And with all that in place, we can start updating the  code to generate the data. According to the schema definition for Sitemap XML, the image data goes into the url element, so we can add the code to the place in last week’s code where we were generating that bit of data – the processLanguage() method.
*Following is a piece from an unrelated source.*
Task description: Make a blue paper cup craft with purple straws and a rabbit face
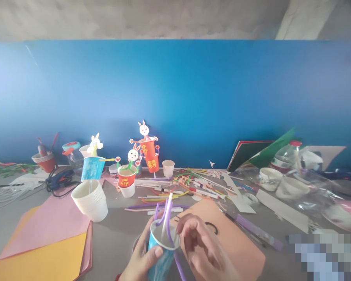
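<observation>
My left hand (143,249) is wrapped round a blue-painted paper cup (160,259), its thumb pressed on the front below the rim. A white straw (169,203) stands up out of the cup. Bent purple strips (158,210), like pipe cleaners, rise beside the straw, and one passes down the cup's right side. At the right of the rim is my right hand (200,246), fingers curled and closed; what they pinch, if anything, is hidden. Beneath that hand lies a sheet of orange paper (236,249).
Stacked white cups (90,201) carry a blue cup figure (93,168). Red cup rabbits (149,150) stand further back. Pink and yellow paper (52,230) lies at left, markers and loose strips (199,187) in the middle, plastic bottle (283,156) at right. A blue panel (178,97) closes the back.
</observation>
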`<action>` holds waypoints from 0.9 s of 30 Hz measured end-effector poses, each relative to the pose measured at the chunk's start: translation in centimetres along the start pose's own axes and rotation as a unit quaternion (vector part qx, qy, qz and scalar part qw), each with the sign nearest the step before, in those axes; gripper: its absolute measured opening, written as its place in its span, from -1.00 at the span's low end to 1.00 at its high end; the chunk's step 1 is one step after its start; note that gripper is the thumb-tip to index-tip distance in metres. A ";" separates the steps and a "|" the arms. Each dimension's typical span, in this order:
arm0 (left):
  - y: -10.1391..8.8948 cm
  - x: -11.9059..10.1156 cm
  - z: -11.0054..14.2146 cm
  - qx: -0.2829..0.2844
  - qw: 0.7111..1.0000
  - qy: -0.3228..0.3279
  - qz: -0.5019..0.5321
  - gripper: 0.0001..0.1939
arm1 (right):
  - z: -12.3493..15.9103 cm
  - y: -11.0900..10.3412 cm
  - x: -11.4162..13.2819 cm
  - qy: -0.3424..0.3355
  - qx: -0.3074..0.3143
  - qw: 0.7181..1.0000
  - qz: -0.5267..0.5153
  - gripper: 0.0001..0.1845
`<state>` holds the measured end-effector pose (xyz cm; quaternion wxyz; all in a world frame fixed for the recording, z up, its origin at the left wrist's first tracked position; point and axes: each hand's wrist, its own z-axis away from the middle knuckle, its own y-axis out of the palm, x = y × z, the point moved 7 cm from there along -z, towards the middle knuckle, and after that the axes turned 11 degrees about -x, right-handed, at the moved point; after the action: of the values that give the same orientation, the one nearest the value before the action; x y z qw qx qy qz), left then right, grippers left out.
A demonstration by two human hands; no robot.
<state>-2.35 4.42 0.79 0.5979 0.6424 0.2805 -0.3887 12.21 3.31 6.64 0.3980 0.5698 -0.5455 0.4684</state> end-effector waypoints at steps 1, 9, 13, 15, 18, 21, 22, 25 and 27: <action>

All we change here is to add a call to a new processImages() method and add the results to the images collection in the SitemapUrl object:

private SitemapUrl processLanguage(SiteConfiguration sc, Item item, Language l)
{
    SitemapUrl url = new SitemapUrl();

    var uo = new Sitecore.Links.UrlOptions()
    {
        AlwaysIncludeServerUrl = true,
        LanguageEmbedding = Sitecore.Links.LanguageEmbedding.AsNeeded,
        ShortenUrls = true,
        Language = l
    };

    url.Location = Sitecore.Links.LinkManager.GetItemUrl(item, uo);

    // process images
    url.AddRange(processImages(sc, item, l));

    DateField df = (DateField)item.Fields[Identifiers.__UpdatedFieldID];
    url.LastModified = df.DateTime;

    if (item.Fields.Contains(Identifiers.SitemapPriorityFieldID))
    {
        float f;
        if (float.TryParse(item.Fields[Identifiers.SitemapPriorityFieldID].Value, out f))
        {
            url.Priority = f;
        }
    }

    if (item.Fields.Contains(Identifiers.SitemapChangeFrequencyFieldID))
    {
        ChangeFrequency cf;
        if (Enum.TryParse(item.Fields[Identifiers.SitemapChangeFrequencyFieldID].Value, true, out cf))
        {
            url.ChangeFrequency = cf;
        }
    }

    return url;
}

The new method needs to process all the config we’ve set up for images, and generate the relevant data:

private IEnumerable<SitemapImage> processImages(SiteConfiguration sc, Item item, Language l)
{
    List<SitemapImage> imgs = new List<SitemapImage>();

    foreach (ImageConfiguration icfg in sc.ImageExtraction)
    {
        if (icfg.IsFieldImage)
        {
            SitemapImage img = makeImg(icfg, item);
            if (img != null)
            {
                imgs.Add(img);
            }
        }
        else
        {
            string xml = LayoutField.GetFieldValue(item.Fields["__Renderings"]);
            LayoutDefinition ld = LayoutDefinition.Parse(xml);

            DeviceDefinition deviceDef = ld.GetDevice("{FE5D7FDF-89C0-4D99-9AA3-B5FBD009C9F3}");

            foreach(RenderingDefinition renderingDef in deviceDef.GetRenderings(icfg.ImageComponent))
            {
                Item itm = sc.SitemapSourceDatabase.GetItem(renderingDef.Datasource);
                if (itm != null)
                {
                    SitemapImage img = makeImg(icfg, itm);
                    if (img != null)
                    {
                        imgs.Add(img);
                    }
                }
            }                    
        }
    }

    return imgs;
}

So, if the image configuration says “get the image from a field on the current item” then we just read the value from that field. But for the “get the image from a component data source” config we need to do a bit more work.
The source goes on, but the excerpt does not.